The Goleta Design Review Board has recommended that the Planning Commission give preliminary approval to the Santa Barbara Humane‘s renovation plans, which will relocate the historical Beck House and allow the campus to provide more services to the community.
Santa Barbara Humane, founded in 1887 and located at 5399 Overpass Road, is proposing a campus-wide renovation that would demolish and replace 10 buildings and one barn; renovate its existing education building; and relocate and restore Beck House.
“We’re excited about the new campus renovation,” Santa Barbara Humane CEO Kerri Burns said. “It’s a really much needed community benefit. Our vision is to better serve the community for the next 100+ year and build a world-class campus for the animals and the people who love them.
“We’re building modern principles of animal welfare into the design itself, so we focus a lot on the layout and the flow for the entire operation, and we’ve really dialed into programming so that we can expand and meet the growing needs of the community.”
According to architects and project plans, the Beck House is set to be relocated to the back of the campus, and its exterior will be re-painted and “restored to its pre-1962 appearance.”
DMHA Principal Architect Michael Holliday said that non-historical portions of the Beck House will be removed, and the relocation is intended to give the building “its own special place.”
“Balancing the functionality of this important community benefit project while honoring and preserving the Beck House — those are two things we’re trying to do,” Holliday said. “Leading edge campus, 21st century design for an animal welfare environment, but also honoring the Beck House.”
Burns also said that the Beck House will be used as a space to help acclimate animals into a home environment and provide a calm, relaxing space for the pets.
“We’re pleased to show you how we’ve been able to accomplish our vision while giving more life to the Beck House and its history than it’s had since the 1960s when we moved in,” Burns said.
Besides the Beck House and the existing education building, all of the structures on Santa Barbara Humane’s campus will be demolished and rebuilt, recycling the original buildings as much as possible.
Holliday said the education building is really the only building that can be repurposed and renovated.
Some of Santa Barbara Humane’s goals with the renovation include expanding services in order to welcome and serve more people, and having a “function-first” campus.
“We’ll be providing more veterinary services, adoptions, training, and education,” Burns said. “We’re calling this a campus because we’re much more than a shelter, and we want to change the way the public interacts with us.
“This campus will not just be for adopting pets, but it will be a resource throughout an entire pet’s life for what that family needs.”
Burns added that last year, the Santa Barbara campus adopted over 1,000 animals and provided 35,000 surgeries to veterinary patients.
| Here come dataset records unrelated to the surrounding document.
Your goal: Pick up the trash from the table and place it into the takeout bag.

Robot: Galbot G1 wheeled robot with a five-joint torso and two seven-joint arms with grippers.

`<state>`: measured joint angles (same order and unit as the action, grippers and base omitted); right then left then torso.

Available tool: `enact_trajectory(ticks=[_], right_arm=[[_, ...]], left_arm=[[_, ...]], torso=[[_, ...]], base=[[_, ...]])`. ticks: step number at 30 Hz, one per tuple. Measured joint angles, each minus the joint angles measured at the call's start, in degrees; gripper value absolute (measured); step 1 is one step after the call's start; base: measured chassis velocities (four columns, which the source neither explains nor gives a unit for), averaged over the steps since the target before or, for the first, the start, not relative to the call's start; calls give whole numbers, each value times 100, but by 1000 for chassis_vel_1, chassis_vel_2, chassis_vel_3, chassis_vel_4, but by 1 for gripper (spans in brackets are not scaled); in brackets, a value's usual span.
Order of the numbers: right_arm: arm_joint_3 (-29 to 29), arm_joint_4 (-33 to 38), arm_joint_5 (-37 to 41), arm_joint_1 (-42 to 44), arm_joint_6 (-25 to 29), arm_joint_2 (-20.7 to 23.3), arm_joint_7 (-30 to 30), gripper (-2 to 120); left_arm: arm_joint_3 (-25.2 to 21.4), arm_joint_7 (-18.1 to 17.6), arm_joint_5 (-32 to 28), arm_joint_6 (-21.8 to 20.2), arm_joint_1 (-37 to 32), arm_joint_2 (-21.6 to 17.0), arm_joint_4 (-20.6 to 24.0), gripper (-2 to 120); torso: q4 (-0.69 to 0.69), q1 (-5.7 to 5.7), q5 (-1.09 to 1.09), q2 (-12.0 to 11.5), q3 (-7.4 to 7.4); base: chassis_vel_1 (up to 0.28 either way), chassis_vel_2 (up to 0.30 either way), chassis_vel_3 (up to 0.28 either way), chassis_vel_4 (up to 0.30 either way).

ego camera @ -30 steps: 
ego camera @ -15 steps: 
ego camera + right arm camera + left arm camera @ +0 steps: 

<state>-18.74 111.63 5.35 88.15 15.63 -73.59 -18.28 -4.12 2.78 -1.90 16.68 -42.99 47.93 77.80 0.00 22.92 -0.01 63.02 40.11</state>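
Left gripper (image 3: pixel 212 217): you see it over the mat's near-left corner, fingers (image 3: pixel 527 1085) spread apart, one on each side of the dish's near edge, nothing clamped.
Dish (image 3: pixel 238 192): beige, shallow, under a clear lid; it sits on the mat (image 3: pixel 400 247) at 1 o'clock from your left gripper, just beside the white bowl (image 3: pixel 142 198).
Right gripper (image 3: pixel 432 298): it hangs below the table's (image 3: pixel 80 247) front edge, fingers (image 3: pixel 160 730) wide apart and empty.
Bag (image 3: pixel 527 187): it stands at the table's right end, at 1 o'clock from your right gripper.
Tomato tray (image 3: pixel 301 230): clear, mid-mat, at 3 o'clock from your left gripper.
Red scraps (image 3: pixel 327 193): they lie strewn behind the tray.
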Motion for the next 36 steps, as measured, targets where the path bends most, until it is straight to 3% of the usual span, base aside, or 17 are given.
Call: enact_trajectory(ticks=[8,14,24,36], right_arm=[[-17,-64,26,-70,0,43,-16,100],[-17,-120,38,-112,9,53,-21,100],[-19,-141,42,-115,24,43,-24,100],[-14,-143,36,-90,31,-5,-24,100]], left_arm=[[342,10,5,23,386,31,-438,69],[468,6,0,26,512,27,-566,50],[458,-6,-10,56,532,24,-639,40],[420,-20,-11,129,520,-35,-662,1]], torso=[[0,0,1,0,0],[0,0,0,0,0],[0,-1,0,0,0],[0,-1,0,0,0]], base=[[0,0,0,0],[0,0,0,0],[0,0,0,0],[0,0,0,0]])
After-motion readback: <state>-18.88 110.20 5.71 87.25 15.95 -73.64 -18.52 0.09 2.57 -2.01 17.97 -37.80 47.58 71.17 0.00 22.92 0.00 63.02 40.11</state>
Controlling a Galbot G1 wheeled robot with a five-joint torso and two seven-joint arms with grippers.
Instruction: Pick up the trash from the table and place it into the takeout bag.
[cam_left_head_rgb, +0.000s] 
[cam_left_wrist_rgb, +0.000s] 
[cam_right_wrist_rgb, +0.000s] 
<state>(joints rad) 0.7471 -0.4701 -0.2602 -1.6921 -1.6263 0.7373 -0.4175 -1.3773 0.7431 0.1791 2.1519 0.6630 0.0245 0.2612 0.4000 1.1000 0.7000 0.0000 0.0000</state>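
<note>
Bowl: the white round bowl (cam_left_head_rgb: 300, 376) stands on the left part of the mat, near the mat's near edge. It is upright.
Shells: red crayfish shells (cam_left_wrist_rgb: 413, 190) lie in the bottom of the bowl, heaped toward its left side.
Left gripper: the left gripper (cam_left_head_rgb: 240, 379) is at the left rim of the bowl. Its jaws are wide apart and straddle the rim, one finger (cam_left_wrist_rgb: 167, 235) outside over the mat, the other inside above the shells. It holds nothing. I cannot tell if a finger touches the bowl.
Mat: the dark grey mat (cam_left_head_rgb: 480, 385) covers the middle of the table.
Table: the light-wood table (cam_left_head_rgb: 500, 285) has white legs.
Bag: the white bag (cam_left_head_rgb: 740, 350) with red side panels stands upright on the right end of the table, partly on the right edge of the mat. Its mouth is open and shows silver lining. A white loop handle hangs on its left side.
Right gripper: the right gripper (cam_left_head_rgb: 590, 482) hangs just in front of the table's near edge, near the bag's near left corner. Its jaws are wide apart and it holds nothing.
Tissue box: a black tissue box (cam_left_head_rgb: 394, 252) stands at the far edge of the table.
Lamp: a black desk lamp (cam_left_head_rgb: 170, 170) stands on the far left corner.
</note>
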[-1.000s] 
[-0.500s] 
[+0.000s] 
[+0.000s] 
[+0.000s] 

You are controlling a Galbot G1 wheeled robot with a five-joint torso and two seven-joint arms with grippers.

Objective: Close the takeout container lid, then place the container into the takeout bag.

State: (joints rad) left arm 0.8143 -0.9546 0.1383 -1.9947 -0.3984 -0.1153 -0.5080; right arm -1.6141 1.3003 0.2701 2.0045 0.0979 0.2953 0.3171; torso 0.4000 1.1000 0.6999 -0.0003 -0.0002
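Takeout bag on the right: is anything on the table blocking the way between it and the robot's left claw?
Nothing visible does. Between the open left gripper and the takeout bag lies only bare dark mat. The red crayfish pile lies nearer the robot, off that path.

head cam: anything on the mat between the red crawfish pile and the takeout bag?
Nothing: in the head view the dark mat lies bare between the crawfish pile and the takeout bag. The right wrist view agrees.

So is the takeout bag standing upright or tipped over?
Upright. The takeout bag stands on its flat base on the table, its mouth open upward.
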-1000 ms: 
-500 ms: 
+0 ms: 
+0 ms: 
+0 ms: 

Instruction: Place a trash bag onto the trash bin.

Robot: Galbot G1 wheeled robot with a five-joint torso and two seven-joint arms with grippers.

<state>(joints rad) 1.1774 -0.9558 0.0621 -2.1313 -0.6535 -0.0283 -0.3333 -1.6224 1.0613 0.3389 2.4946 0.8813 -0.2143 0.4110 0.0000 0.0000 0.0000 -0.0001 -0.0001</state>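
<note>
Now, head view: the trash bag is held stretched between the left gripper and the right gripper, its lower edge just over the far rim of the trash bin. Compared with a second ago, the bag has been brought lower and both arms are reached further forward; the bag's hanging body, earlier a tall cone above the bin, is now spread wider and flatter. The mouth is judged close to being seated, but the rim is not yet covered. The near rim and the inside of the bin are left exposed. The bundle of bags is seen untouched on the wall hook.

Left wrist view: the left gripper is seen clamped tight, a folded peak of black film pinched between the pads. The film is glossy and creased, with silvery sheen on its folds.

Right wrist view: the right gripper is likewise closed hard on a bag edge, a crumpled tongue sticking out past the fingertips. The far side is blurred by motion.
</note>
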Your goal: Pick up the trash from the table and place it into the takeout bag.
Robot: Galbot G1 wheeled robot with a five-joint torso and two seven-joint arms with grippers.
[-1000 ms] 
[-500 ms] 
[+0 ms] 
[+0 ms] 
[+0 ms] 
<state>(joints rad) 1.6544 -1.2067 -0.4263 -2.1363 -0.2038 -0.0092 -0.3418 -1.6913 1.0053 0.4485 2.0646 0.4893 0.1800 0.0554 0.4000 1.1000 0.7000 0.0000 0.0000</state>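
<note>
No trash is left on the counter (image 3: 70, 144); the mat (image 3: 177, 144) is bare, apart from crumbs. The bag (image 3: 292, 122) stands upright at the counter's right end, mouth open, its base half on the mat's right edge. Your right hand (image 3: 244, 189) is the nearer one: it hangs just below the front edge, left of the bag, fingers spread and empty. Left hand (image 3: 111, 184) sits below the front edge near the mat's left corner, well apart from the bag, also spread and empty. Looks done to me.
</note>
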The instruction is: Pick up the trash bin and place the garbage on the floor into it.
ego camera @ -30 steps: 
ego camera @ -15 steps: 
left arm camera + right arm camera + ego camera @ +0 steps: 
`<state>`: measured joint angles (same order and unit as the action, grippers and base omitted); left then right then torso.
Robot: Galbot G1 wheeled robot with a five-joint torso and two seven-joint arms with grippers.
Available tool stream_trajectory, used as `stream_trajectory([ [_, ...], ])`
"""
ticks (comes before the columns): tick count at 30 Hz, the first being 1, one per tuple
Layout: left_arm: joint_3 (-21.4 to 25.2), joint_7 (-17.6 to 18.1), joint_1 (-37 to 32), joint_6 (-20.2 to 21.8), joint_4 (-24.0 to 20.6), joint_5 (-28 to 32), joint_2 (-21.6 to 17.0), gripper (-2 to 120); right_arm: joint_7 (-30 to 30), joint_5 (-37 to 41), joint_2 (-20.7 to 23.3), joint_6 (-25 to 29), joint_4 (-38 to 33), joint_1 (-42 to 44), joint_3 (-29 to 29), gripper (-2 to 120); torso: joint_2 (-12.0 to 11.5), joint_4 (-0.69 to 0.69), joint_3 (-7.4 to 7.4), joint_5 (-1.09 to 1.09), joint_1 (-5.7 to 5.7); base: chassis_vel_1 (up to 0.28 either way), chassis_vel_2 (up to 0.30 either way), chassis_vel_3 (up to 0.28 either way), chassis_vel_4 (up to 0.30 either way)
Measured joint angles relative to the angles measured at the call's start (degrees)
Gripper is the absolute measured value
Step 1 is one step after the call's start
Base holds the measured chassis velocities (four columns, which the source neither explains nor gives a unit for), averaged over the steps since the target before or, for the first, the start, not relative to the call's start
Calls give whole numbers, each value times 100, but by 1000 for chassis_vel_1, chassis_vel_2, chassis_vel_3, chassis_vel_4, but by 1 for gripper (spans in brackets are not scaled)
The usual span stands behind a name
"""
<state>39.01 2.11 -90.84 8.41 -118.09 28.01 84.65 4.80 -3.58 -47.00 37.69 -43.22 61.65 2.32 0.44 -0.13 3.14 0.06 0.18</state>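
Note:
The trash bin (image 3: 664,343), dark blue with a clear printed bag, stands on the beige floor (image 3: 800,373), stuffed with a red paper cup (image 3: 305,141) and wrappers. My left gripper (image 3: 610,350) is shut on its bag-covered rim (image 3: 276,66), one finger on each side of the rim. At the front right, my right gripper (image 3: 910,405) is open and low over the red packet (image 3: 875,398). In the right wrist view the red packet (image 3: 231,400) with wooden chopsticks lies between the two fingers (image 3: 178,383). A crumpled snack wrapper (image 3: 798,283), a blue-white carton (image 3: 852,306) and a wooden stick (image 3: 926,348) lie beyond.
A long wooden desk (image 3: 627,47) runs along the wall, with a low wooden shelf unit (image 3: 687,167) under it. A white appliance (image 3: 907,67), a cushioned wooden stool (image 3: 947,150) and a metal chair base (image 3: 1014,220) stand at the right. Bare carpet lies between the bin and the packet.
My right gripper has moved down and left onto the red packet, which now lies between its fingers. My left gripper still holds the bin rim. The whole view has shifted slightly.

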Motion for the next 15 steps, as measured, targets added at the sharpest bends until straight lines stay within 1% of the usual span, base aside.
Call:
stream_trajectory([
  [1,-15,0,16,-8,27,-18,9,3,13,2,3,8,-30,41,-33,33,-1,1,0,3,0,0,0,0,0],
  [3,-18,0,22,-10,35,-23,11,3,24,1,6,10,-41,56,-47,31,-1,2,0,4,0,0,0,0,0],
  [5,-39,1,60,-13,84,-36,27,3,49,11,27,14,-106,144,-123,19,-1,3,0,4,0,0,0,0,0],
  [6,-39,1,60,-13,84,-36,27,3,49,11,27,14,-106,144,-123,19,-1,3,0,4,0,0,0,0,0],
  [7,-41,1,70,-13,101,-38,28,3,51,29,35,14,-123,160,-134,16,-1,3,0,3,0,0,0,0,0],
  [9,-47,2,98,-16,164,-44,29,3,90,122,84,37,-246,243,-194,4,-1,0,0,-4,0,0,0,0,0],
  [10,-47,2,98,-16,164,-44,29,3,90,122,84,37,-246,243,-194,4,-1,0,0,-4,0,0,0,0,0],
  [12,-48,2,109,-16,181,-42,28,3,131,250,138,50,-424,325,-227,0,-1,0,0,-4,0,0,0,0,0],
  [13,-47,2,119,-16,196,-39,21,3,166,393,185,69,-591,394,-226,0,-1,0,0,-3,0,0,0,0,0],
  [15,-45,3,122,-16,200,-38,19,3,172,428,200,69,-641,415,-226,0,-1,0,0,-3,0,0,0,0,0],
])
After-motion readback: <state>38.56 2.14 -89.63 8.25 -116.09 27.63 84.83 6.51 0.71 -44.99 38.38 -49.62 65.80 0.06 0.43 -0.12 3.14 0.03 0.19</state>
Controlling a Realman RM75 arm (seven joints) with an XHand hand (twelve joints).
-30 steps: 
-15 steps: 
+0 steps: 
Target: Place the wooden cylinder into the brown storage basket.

With the new campus renovation, adoptions are expected to increase by about 30%.
The renovation project is now set to go before the Goleta Planning Commission before returning to the Design Review Board for final design approval.
During its meeting on Sept. 26, the Goleta Design Review Board also conducted a conceptual review of a project that will relocate and repurpose the Santa Barbara Airport’s Hangar 5.
If approved, the hangar that was built in 1944 would be relocated to 115 Castilian Drive and converted into a two-story office building.
The project applicants said that this project would move the building, rebuild it, and “adaptively reuse it.”
“It’s an odd deal because we’re not moving or reusing the building, but we’re replicating it and bringing the pieces over with the most important parts of it coming,” architect Tracy Burnell said.
All of the roof structure will be retained, and the steel door will be reused, but the exterior material — which is rotted redwood — will not be reused, as property owner Marc Winnikoff said it was not salvageable.
Design Review Board members encouraged the project to include an aspect that will “promote the importance and uniqueness of the building — something to connect it to its airport past.” The applicant team said it is planning to include some kind of plaque.
The hangar relocation project is set to return to the Design Review Board at a later date for preliminary review.